In addition, American Indian and Alaska Native populations’ life expectancy did not improve and, in fact, decreased in most counties. We found national-level life expectancy advantages for Hispanic/Latino and Asian populations ranging from three to seven years, respectively, compared to White populations. But there were notable exceptions for Hispanic/Latino populations in selected counties in the Southwest.
Certainly the most-alarming trend identified in the paper was that during the study’s last 10 years (2010–2019), life expectancy growth was stagnant across all races and ethnicities. Moreover, 60 percent of U.S. counties experienced a decrease in life expectancy.
While these findings provide an important frame for how disparities exist along many dimensions—by race, ethnicity, and geographic region—they also highlight these differences within our local communities. This level of detail offers an unprecedented opportunity for researchers and public health leaders to focus on where these differences are the most prominent, and possibly give us a clearer picture on what can be done about it.

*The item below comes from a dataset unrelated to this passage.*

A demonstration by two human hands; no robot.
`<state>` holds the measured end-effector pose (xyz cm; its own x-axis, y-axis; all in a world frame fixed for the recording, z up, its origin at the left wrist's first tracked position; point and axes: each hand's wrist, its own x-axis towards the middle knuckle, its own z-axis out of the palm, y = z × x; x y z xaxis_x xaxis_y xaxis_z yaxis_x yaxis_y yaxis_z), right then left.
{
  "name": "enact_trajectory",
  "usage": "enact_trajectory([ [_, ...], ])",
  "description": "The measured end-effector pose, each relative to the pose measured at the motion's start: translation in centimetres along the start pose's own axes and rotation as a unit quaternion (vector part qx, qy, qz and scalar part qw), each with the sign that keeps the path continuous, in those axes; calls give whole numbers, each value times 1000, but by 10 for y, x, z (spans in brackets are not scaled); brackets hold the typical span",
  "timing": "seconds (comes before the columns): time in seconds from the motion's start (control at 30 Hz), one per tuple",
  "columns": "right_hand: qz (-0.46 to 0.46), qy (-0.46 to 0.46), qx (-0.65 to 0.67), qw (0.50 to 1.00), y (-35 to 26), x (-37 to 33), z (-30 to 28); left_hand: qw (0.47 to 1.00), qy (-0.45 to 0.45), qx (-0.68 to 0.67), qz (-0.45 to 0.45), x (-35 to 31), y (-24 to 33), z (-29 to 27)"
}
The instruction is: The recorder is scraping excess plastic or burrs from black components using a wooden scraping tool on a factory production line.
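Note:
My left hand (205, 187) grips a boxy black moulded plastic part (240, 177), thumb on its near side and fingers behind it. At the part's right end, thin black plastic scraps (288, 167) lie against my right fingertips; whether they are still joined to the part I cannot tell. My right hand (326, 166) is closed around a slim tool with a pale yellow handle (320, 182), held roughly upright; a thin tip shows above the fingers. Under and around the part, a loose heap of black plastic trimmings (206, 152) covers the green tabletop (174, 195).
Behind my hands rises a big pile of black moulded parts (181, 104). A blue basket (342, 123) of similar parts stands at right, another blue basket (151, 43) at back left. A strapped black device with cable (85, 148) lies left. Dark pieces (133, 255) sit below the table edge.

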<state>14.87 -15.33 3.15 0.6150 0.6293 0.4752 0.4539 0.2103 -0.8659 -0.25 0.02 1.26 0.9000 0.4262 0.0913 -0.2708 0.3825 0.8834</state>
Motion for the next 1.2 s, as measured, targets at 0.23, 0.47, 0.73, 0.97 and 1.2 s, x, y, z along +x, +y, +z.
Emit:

These data raise many important questions, too. What can we learn from places that are doing well in caring for their most disadvantaged populations? How can these factors be sustained, replicated, and transferred to other places? Are there current policies and/or community services that contribute to or inhibit gaining access to appropriate clinical care, healthy and affordable food, good schools, and/or economic opportunities?
To help answer these questions, the GBD U.S. Health Disparities Collaborators at NIH, in partnership with IHME, have developed a comprehensive database and interactive data visualization tool that provides life expectancy and all-cause mortality by race and ethnicity for 3,110 U.S. counties from 2000-2019. Efforts are underway to expand the database to include causes of death and risk factors by race/ethnicity and education, as well as to disaggregate some of the major racial-ethnic groups.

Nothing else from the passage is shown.